• [Supplied material]:
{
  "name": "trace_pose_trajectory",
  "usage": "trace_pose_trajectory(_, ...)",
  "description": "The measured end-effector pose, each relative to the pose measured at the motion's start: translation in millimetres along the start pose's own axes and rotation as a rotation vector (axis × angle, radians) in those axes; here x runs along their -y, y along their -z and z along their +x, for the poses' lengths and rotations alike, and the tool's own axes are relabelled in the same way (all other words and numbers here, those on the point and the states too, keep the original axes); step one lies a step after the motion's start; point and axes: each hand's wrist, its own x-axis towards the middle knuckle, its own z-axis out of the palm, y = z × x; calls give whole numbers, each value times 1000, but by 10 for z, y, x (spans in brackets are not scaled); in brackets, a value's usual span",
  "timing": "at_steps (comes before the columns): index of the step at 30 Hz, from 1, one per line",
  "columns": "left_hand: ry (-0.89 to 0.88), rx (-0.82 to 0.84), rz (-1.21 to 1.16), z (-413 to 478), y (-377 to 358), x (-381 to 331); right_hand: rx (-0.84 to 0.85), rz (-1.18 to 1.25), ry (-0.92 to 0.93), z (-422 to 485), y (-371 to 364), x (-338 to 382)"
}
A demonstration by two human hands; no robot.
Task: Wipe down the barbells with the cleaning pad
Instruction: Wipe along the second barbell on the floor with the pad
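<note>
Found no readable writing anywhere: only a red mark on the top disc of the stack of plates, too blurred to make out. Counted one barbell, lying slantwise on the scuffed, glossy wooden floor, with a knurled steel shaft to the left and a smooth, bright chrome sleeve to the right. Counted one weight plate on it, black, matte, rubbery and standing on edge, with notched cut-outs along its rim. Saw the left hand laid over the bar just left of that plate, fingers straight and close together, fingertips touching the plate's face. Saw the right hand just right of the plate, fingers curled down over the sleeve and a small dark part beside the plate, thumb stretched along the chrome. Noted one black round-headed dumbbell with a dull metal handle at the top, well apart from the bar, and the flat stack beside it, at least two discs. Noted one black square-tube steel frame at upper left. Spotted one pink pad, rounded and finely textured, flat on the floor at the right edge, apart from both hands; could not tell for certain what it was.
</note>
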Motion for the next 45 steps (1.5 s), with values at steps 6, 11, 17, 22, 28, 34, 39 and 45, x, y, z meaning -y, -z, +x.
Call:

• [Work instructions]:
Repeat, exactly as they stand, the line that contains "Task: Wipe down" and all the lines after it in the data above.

• [Your response]:
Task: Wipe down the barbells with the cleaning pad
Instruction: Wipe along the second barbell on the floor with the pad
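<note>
Found no readable writing anywhere: only a red mark on the top disc of the stack of plates, too blurred to make out. Counted one barbell, lying slantwise on the scuffed, glossy wooden floor, with a knurled steel shaft to the left and a smooth, bright chrome sleeve to the right. Counted one weight plate on it, black, matte, rubbery and standing on edge, with notched cut-outs along its rim. Saw the left hand laid over the bar just left of that plate, fingers straight and close together, fingertips touching the plate's face. Saw the right hand just right of the plate, fingers curled down over the sleeve and a small dark part beside the plate, thumb stretched along the chrome. Noted one black round-headed dumbbell with a dull metal handle at the top, well apart from the bar, and the flat stack beside it, at least two discs. Noted one black square-tube steel frame at upper left. Spotted one pink pad, rounded and finely textured, flat on the floor at the right edge, apart from both hands; could not tell for certain what it was.
</note>
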Motion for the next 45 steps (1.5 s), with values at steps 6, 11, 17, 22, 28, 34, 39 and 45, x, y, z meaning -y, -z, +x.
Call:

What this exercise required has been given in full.